0275997049 978-0275997045 July 30, 2007 1

Meet Sam, the man troopers brought in because he was standing at the center of the turnpike, directing traffic, claiming to be God's police chief on earth. And Mary, a middle-aged women so obsessed with clean hands she has rubbed her palms raw and bloody. Then, too, there is Dr. Hudson Hoagland, who uses an ant farm and peppermint oil to illustrate the ancient roots of society's hostility toward schizophrenics. They are all at Worcester State Hospital, the first state insane asylum established in this nation, and the topic of Dr. Enoch Calloway's fascinating, fast-moving book about this facility that served as a model for others established later in the United States. Now a respected psychiatrist for more than 50 years, Callaway shows us with compassion and sometimes humor how the now historic mental hospital—where psychiatrists lived with the patients—was unique. The stories here are more than educational in a traditional sense; they also instruct us on the humanity of the mentally ill—and their physicians.

In his witty and warm history of Worcester State Hospital, founded in 1833 as the first state insane asylum established in this nation, Dr. Enoch Callaway reflects not just on the events in this fortress-like place, but also on how those events parallel advances and failures in the field of psychiatry itself. In addition to patient/psychiatrist vignettes showing treatment techniques of the period—from farm work to early electric shock therapy and insulin treatments that put schizophrenics in a 90-minute coma—Callaway also offers sharp insight into natural treatments that showed remarkable results and unexpected recoveries stimulated by tools as simple as a hand mirror.
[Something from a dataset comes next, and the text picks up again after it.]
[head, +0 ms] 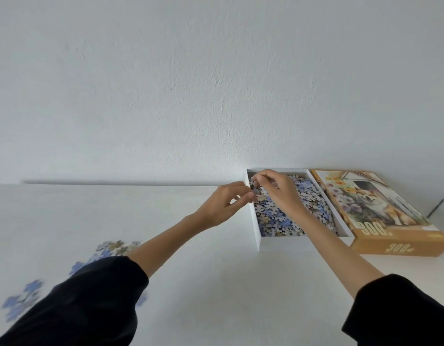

At times, Worcester may seem brutal, at other times its simplicity seems pure and caring. There are marvelous successes, and times when the facility seems no more than a warehouse for the mentally ill. Callaway argues that this history offers lessons about the treatment—and options for better treatment—of the mentally ill in society today.

Throughout the text, the author weaves in comparisons to books and movies about the mentally ill and the facilities that have housed them. He includes literary works such as Madness in the Streets, Out of the Shadows and I Never Promised You a Rose Garden, as well as cinematic classics like The Snake Pit, One Flew Over the Cuckoo's Nest, and A Beautiful Mind. Each either reflects or directly opposes procedures, patients, treatments, tribulations, or compassion as they existed at Worcester.

Asylums such as Worcester were places that sheltered the mentally ill from harm they might do themselves and others, and from the criminal justice system. With asylums near extinct now, the mentally ill are again being herded into the criminal justice system where they get little to no mental health care. Can the successes and failures of a hospital that closed a half-century ago guide us toward something better? Readers from all walks of life will find this text at once absorbing, disturbing, amusing, painfully serious, and tremendously insightful.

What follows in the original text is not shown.